--- Your assignment ---
Please output the listing below character for character and omit the images.

--- Data block ---
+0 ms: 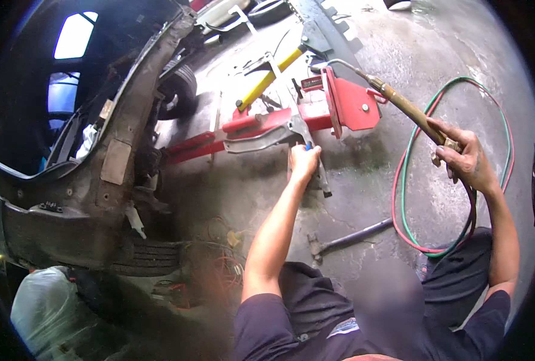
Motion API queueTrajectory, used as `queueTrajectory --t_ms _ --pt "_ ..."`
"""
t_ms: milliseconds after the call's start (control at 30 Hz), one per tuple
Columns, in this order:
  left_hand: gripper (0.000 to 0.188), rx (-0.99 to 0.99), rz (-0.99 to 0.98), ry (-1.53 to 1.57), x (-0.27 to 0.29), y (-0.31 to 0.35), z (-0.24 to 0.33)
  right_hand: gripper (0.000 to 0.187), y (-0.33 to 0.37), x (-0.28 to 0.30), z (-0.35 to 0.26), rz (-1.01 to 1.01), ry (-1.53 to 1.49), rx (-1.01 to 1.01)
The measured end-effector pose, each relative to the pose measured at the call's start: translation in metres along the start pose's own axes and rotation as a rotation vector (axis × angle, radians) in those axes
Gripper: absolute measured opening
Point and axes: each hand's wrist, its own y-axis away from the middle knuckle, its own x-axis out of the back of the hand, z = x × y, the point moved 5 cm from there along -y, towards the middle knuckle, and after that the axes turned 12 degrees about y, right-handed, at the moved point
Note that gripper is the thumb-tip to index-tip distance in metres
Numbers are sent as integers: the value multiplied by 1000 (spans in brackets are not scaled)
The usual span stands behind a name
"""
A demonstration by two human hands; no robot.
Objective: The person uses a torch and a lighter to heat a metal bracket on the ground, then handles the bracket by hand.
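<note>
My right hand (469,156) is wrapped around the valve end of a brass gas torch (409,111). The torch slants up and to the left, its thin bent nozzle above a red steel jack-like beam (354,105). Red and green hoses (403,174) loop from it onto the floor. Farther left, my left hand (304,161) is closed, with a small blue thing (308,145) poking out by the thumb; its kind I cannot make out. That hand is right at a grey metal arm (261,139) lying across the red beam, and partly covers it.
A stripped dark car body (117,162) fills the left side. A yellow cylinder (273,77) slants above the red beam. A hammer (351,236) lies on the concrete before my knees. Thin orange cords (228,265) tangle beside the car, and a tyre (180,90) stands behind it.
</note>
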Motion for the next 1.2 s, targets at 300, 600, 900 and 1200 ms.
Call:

--- Output ---
+0 ms: 
Motion API queueTrajectory, used as `queueTrajectory --t_ms _ --pt "_ ..."`
"""
t_ms: milliseconds after the call's start (control at 30 Hz), one per tuple
Columns, in this order:
  left_hand: gripper (0.000 to 0.188), rx (-0.99 to 0.99), rz (-0.99 to 0.98), ry (-1.53 to 1.57), x (-0.27 to 0.29), y (-0.31 to 0.35), z (-0.24 to 0.33)
  right_hand: gripper (0.000 to 0.187), y (-0.33 to 0.37), x (-0.28 to 0.30), z (-0.35 to 0.26), rz (-1.01 to 1.01), ry (-1.53 to 1.49), rx (-1.01 to 1.01)
The measured end-effector pose, each relative to the pose measured at the call's start: translation in metres along the start pose's own axes and rotation as a rotation vector (axis × angle, radians) in those axes
Gripper: absolute measured opening
Point and axes: each hand's wrist, its own y-axis away from the middle knuckle, its own x-axis out of the back of the hand, z = x × y, the point moved 5 cm from there along -y, towards the middle knuckle, and after that the axes turned 12 degrees about y, right-handed, at the moved point
Note that gripper is the thumb-tip to index-tip distance in metres
Numbers are sent as integers: the value multiplied by 1000 (spans in brackets are not scaled)
The usual span stands behind a name
"""
A demonstration by two human hands; no robot.
Objective: The person uses a torch and a lighter to heat a metal bracket on the ground, then handles the bracket by hand.
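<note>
My right hand (469,156) is wrapped around the valve end of a brass gas torch (409,111). The torch slants up and to the left, its thin bent nozzle above a red steel jack-like beam (354,105). Red and green hoses (403,174) loop from it onto the floor. Farther left, my left hand (304,161) is closed, with a small blue thing (308,145) poking out by the thumb; its kind I cannot make out. That hand is right at a grey metal arm (261,139) lying across the red beam, and partly covers it.
A stripped dark car body (117,162) fills the left side. A yellow cylinder (273,77) slants above the red beam. A hammer (351,236) lies on the concrete before my knees. Thin orange cords (228,265) tangle beside the car, and a tyre (180,90) stands behind it.
</note>
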Motion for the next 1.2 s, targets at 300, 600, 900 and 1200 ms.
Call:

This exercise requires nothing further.